Na sessão, porém, o embate começou quando Rogerinho usou a tribuna para defender a gestão de Flávia Moretti e afirmou que a Prefeitura enfrenta dificuldades financeiras em razão de bloqueios judiciais e de dívidas acumuladas por administrações anteriores. Segundo ele, o passivo ultrapassa R$ 700 milhões.
“Quero aqui só esclarecer, como líder, que realmente a saúde financeira do município está no vermelho. O Poder Executivo não está tendo dinheiro para investimento”, afirmou. O vereador também disse que a Prefeitura chegou a enfrentar dificuldades para pagar a folha salarial após novos bloqueios judiciais.
Wanderley rebateu o discurso e puxou a discussão para o DAE. O presidente lembrou que havia levado ao plenário um projeto de suplementação para a autarquia após o próprio líder da prefeita ter solicitado a inclusão da proposta.
“Eu trouxe ele, mas aí já está retirando. Eu levei pau na imprensa. Está aqui, R$ 16 milhões que eu deixei de incluir e eu incluí hoje”, afirmou Wanderley, em referência ao projeto.
O emedebista questionou ainda a demora na tramitação e afirmou que a situação havia provocado críticas contra a Câmara, apesar de, segundo ele, o projeto ter sido incluído a pedido de Rogerinho.
A discussão subiu de tom quando Wanderley passou a questionar um
do DAE firmado durante o período em que Rogerinho esteve à frente da autarquia. Segundo o presidente, o valor teria saltado de aproximadamente R$ 800 mil para R$ 3,8 milhões, o que representaria um aumento de cerca de 500%.
“O contrato do DAE de R$ 800 mil que, vossa Excelência, passou para R$ 3,8 milhões. Você pensou no povo? Você pensou no povo, vereador?
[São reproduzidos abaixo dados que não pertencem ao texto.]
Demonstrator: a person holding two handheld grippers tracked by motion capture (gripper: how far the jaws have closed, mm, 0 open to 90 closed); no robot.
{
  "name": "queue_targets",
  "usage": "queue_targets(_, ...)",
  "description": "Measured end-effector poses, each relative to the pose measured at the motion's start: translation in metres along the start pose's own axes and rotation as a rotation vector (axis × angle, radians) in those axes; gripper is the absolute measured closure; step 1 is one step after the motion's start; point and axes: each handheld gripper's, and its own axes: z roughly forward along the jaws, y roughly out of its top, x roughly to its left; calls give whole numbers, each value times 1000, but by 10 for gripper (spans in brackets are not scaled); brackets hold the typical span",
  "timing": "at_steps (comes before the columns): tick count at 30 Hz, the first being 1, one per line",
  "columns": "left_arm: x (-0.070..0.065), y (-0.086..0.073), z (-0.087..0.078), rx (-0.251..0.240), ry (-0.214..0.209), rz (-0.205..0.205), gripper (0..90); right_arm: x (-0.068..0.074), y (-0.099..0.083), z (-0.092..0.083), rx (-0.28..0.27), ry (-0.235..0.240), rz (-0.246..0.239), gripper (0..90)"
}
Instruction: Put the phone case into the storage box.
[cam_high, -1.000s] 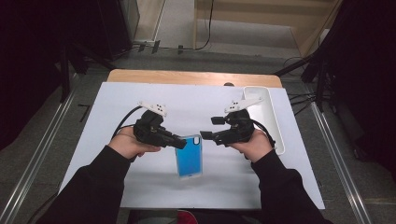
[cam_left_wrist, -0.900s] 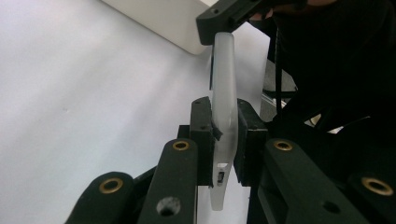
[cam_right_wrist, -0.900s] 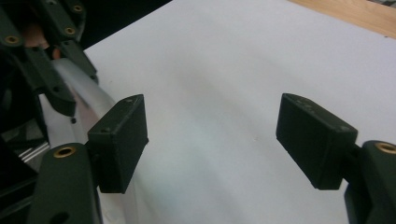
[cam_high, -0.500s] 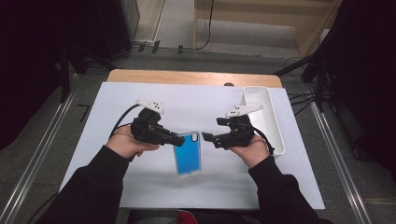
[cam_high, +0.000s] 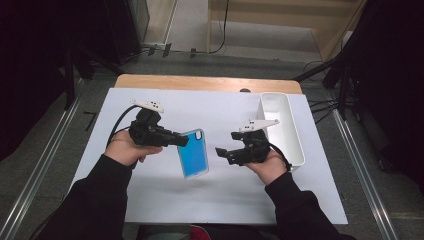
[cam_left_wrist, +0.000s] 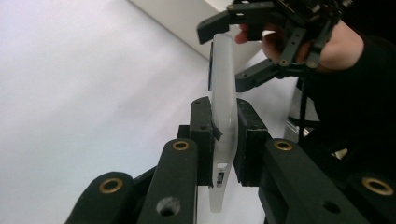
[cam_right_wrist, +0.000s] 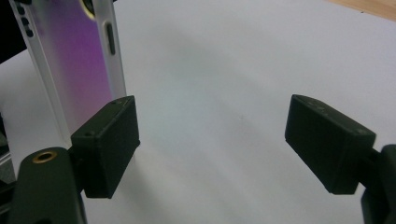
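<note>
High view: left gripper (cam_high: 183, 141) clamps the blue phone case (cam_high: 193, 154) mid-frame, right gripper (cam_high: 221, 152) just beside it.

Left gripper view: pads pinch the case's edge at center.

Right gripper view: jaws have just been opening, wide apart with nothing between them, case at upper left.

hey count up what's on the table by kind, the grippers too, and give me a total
Phone case: 1
White bin: 1
Grippers: 2, the left gripper and the right gripper
White table sheet: 1
Total: 5
</note>
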Motion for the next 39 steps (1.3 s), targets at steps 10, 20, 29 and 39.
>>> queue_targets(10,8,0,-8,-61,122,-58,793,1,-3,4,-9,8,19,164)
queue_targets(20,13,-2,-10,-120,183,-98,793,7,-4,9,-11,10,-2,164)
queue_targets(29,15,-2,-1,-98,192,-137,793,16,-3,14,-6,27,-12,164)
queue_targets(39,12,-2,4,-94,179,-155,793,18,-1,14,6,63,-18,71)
De oitocentos mil, passou para três milhões e oitocentos. Assim que pensa no povo?”, questionou.
Rogerinho reagiu afirmando que o projeto estava na Câmara desde março e que a suplementação era necessária diante da crise no abastecimento de água enfrentada pela população de Várzea Grande. Ele acusou Wanderley de não tratar a proposta como uma prioridade.
“O senhor não pensou na população, porque, se o senhor pensasse na população, o senhor colocava de forma emergencial. O senhor não pensou na família várzea-grandense, que não tem água na torneira. Vou falar que nem o senhor. Seja transparente”, rebateu.
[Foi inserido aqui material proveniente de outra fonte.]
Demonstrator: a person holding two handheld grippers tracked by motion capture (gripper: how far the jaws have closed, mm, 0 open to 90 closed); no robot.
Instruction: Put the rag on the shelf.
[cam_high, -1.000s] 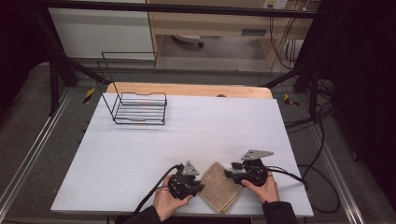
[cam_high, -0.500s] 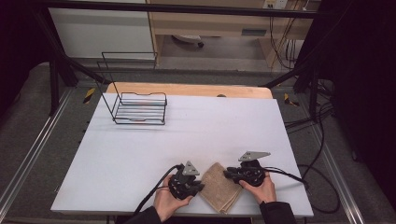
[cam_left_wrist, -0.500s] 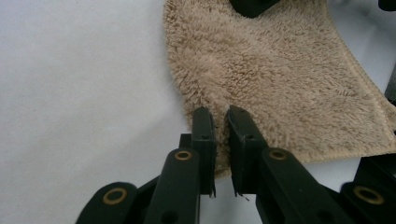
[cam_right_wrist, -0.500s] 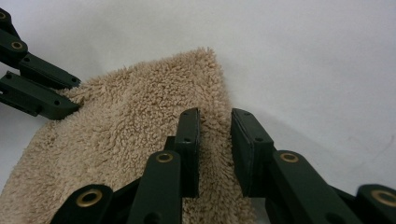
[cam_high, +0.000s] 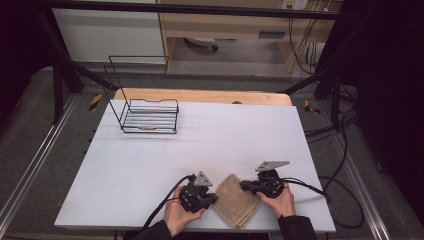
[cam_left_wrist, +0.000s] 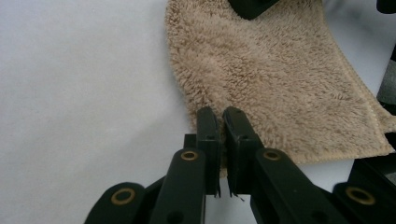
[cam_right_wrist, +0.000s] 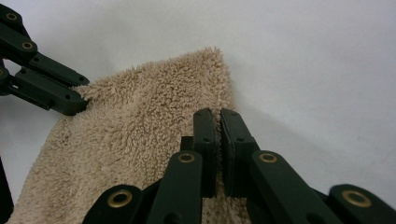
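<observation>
A folded beige towel (cam_high: 235, 202) lies near the table's front edge, between my two grippers. My left gripper (cam_high: 216, 198) is at its left edge; in the left gripper view the jaws (cam_left_wrist: 220, 112) are shut on the towel (cam_left_wrist: 280, 84) edge. My right gripper (cam_high: 243, 186) is at the towel's far right corner; in the right gripper view its jaws (cam_right_wrist: 214, 113) pinch the towel (cam_right_wrist: 140, 130) edge. Both pairs of jaws have just been closing with towel between them. Each gripper view also shows the other gripper's jaws touching the towel farther off.
A black wire rack (cam_high: 150, 117) stands at the table's far left. A wooden board (cam_high: 200, 96) runs along the far edge of the white table (cam_high: 225, 145). Cables trail from both grippers over the front and right edges.
</observation>
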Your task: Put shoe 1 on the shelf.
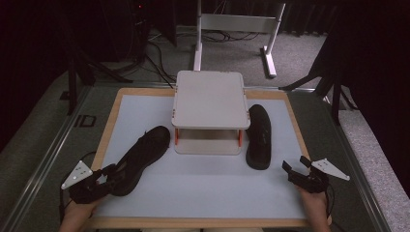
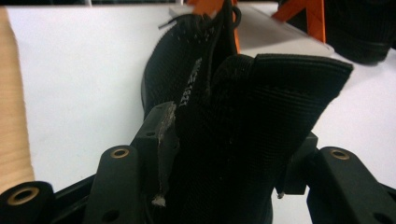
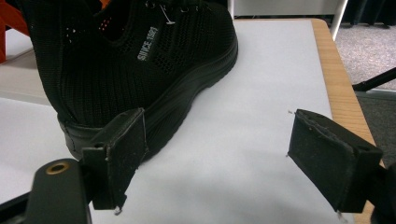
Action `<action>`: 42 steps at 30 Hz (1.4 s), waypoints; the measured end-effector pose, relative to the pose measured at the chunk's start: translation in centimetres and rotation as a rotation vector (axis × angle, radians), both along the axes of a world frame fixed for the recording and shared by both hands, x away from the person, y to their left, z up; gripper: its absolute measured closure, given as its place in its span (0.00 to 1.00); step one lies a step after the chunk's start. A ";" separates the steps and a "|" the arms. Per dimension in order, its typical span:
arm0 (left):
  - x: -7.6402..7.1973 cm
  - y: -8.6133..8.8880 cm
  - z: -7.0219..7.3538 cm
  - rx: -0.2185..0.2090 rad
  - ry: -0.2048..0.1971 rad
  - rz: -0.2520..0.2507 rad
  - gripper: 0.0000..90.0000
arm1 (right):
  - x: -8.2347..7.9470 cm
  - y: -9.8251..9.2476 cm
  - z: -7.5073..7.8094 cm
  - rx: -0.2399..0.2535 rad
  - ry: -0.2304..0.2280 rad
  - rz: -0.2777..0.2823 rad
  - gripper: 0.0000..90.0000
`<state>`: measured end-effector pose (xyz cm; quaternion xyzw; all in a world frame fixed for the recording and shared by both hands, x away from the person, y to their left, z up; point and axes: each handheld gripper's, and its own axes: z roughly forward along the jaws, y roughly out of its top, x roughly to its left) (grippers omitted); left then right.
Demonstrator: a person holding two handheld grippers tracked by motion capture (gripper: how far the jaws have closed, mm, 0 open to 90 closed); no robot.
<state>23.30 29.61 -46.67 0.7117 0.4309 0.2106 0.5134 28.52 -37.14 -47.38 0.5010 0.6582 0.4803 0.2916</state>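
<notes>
The room is dark, with grey carpet [image 1: 300,46] beyond the worktop, a white metal frame [image 1: 237,24] standing on it and black cables [image 1: 159,53] trailing across the floor. The worktop [image 1: 203,191] is a pale grey-white sheet with a light wooden border, and dark matting flanks it on both sides. At its far middle stands a small white two-level rack [image 1: 209,99] on orange posts.

Two black knit shoes lie on the sheet. The left shoe [image 1: 140,159] lies slanted, its toe near the rack's left front corner and its heel towards the person. The right shoe [image 1: 258,137] lies just beside the rack's right edge, toe pointing away.

The left tongs [image 1: 109,175] are at the left shoe's heel: in the left gripper view the heel collar [image 2: 261,107] sits between the jaws, which are about half closed with both pads against the fabric. The right tongs [image 1: 296,166] stand wide and hold nothing, near the heel of the right shoe but apart from it.
</notes>
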 end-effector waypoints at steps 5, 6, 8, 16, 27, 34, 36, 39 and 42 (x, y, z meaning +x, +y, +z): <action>-0.1 0.1 -0.9 -0.045 -0.048 0.009 0.53 | 0.0 0.0 0.0 -0.002 -0.006 0.000 0.20; -0.1 -0.1 -1.4 -0.053 -0.077 0.020 0.53 | 0.0 0.1 0.0 -0.002 -0.010 -0.001 0.20; -0.2 -0.3 -1.7 -0.059 -0.094 0.030 0.53 | -0.1 0.2 -0.1 -0.017 -0.030 -0.010 0.18; -0.6 -1.0 -2.3 -0.019 -0.146 0.080 0.54 | -0.3 0.8 -0.3 -0.073 -0.061 -0.007 0.14; -1.2 -2.1 -1.9 -0.002 -0.185 0.114 0.91 | -0.2 0.6 -0.3 -0.053 -0.058 -0.013 0.14; -2.8 -3.2 -0.6 -0.045 -0.214 0.132 0.93 | -0.3 0.1 -0.2 -0.015 -0.084 -0.095 0.13; -3.7 -4.0 -0.2 -0.031 -0.232 0.162 0.93 | -0.3 0.0 -0.2 -0.006 -0.086 -0.097 0.13; -4.9 -5.0 0.4 -0.022 -0.254 0.177 0.93 | -0.4 -0.1 -0.2 0.004 -0.087 -0.099 0.13; -6.0 -5.9 1.0 -0.044 -0.264 0.151 0.93 | -0.3 0.0 -0.3 -0.010 -0.082 -0.096 0.13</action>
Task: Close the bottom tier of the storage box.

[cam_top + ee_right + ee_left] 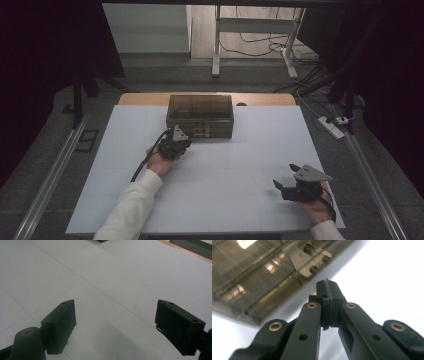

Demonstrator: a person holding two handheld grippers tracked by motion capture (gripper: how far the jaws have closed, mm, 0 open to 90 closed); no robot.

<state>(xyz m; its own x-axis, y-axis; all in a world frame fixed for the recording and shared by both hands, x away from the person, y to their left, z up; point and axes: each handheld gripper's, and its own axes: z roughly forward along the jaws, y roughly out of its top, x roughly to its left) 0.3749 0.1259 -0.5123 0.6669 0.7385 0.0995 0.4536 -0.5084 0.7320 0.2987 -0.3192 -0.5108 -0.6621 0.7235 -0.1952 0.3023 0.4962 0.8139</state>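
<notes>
Desk [225,200]: white top covered in large panels with thin seams; both claws work above it.
Box [200,116]: smoky translucent case with inner compartments and a pale latch [308,261] on its near face; it sits at the far middle of the desk, lid down.
Left claw [181,141]: held just in front of the box's near-left corner, tips near the box wall, contact not discernible; in the left gripper view its pads [328,303] are pressed together with nothing between them.
Right claw [285,181]: near the desk's right front corner, well apart from the box; jaws spread wide, empty, over bare desk surface.
</notes>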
Wanderley também citou a devolução de R$ 854 mil feita pela Câmara à Prefeitura, recurso que seria destinado à reforma da sede do Legislativo. Segundo ele, mesmo a empresa responsável pelo serviço não estaria recebendo os pagamentos.
“Não tem dinheiro, porque nem a reforma da Câmara deste ano, que eu devolvi R$ 854 mil, não está pagando a empresa. E o dinheiro da Câmara? Cadê o dinheiro da Câmara que eu devolvi no final do ano?”, afirmou.
Rogerinho voltou a defender a gestão municipal e disse que os bloqueios nas contas da Prefeitura haviam começado apenas no mês anterior, enquanto o projeto do DAE, segundo ele, já estava na Câmara desde março.
O bate-boca prosseguiu até que Wanderley determinou o corte do microfone de Rogerinho.
Rogerinho deixou a presidência do DAE-VG em agosto, após a repercussão do vídeo em que aparece pegando dinheiro em espécie e colocando os valores em uma sacola. Na ocasião, o vereador afirmou que colocaria o sigilo bancário dele e da família à disposição e pediu que o Ministério Público e o Tribunal de Contas investigassem sua atuação na autarquia para comprovar a “lisura” do trabalho realizado.